::: Data for analysis

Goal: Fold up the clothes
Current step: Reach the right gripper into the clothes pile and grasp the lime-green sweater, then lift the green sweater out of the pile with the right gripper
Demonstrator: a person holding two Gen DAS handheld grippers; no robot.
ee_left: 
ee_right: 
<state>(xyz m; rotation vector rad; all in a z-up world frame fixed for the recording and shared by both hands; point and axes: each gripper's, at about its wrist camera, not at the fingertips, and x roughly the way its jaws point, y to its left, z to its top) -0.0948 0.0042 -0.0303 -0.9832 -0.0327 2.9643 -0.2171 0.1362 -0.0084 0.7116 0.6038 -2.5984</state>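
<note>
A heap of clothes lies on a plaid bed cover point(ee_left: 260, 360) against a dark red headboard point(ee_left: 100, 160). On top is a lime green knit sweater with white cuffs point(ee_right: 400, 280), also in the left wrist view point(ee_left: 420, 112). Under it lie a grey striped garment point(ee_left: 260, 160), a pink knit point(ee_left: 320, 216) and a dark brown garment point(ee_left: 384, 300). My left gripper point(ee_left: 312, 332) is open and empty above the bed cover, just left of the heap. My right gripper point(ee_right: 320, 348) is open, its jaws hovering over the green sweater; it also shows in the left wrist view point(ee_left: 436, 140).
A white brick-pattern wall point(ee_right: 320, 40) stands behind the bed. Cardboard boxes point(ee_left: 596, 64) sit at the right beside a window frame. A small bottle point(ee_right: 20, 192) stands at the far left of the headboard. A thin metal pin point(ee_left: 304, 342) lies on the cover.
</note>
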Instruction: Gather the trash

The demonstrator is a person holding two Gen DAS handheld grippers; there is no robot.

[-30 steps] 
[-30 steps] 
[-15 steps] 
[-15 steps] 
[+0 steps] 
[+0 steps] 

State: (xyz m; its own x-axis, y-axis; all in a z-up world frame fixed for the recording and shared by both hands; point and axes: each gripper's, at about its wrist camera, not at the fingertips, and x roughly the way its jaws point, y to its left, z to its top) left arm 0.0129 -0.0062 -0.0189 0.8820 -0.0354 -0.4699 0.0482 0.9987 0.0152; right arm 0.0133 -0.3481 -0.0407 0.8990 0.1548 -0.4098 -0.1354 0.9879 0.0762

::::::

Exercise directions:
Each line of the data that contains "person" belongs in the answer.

Response area:
Demonstrator: a person holding two Gen DAS handheld grippers; no robot.
The demonstrator is a person holding two Gen DAS handheld grippers; there is no robot.

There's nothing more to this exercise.